There are several options here and everyone chooses the most convenient one. If you are a supplier of imported equipment, then we will immediately make a reservation that foreigners do not have such a document. But, please note, OB can replace the internal documentation of the manufacturer’s plant, which they maintain at the stage of quality control of this machine. These may be acts of control of raw materials, factory protocols, these may be intermediate acts of inspection and testing. The most important and, probably, difficult thing is that all this will need to be presented in Russian. When it is not possible to organize all this, you can easily develop the OB yourself, using GOST 33855-2016 as a basis, which is always freely available on the Internet.

If you are an equipment manufacturer, then it will not be difficult for you to prepare this document. If you open GOST, which we referred to above, everything is described there: what and in what sequence needs to be reflected in the OB.

What input data will help develop a safety case (SA)?

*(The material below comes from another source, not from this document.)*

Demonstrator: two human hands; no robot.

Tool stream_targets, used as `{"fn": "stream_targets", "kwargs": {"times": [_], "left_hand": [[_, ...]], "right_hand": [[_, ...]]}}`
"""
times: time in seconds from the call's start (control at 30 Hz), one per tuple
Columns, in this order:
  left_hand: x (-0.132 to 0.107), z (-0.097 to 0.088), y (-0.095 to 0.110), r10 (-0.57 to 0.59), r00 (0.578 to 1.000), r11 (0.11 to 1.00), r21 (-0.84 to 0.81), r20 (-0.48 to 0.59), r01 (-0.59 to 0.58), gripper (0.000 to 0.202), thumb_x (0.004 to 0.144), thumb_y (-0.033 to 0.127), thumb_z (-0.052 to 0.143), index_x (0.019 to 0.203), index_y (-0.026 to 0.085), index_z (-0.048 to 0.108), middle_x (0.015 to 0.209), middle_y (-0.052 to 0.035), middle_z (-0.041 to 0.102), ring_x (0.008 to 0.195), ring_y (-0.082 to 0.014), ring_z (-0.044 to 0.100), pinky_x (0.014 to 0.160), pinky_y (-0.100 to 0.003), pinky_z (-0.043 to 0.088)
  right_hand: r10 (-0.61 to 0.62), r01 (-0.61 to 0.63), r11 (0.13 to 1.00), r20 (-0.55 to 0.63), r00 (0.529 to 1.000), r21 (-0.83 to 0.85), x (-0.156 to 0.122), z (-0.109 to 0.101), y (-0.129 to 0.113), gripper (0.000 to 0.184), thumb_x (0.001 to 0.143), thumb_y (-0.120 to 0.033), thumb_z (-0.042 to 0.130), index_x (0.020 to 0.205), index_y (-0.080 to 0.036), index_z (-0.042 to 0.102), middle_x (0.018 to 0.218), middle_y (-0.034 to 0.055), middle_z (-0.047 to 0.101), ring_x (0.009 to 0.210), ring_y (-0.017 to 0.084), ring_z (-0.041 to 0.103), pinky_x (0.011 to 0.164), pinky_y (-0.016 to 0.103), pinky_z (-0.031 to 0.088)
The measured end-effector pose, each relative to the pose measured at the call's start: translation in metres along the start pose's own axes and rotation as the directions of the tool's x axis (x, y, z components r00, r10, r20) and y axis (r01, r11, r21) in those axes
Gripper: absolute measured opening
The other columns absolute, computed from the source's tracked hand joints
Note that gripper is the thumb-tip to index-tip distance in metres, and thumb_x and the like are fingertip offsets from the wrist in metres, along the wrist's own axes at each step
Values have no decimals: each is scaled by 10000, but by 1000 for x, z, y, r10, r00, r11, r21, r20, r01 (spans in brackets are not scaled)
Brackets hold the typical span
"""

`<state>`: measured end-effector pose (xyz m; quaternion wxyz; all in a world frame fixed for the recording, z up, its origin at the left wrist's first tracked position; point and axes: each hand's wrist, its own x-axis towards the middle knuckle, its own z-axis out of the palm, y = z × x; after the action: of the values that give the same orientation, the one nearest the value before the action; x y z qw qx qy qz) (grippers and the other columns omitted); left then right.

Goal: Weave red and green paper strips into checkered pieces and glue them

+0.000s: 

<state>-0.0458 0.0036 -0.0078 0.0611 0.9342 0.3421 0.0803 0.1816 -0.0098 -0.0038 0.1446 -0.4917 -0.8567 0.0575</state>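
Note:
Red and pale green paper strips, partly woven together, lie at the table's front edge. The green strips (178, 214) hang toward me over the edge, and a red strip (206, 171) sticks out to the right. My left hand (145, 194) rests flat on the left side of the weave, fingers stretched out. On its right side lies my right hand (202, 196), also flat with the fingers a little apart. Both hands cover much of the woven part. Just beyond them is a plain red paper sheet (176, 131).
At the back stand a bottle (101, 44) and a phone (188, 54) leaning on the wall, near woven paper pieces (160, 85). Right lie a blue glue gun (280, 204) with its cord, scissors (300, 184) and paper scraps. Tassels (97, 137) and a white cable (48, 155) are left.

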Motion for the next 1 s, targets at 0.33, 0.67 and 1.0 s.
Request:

To prepare an OB, you need to know the exact scope of application of the equipment or machine, operating principle, technical characteristics, diagrams and drawings if it is complex equipment or complex. If you are a manufacturer, then most likely you know and understand all the events that can cause an accident and harm to person or property. You will be able to suggest how you can minimize the harm from such accidents and thereby warn consumers of the products about the possible risks.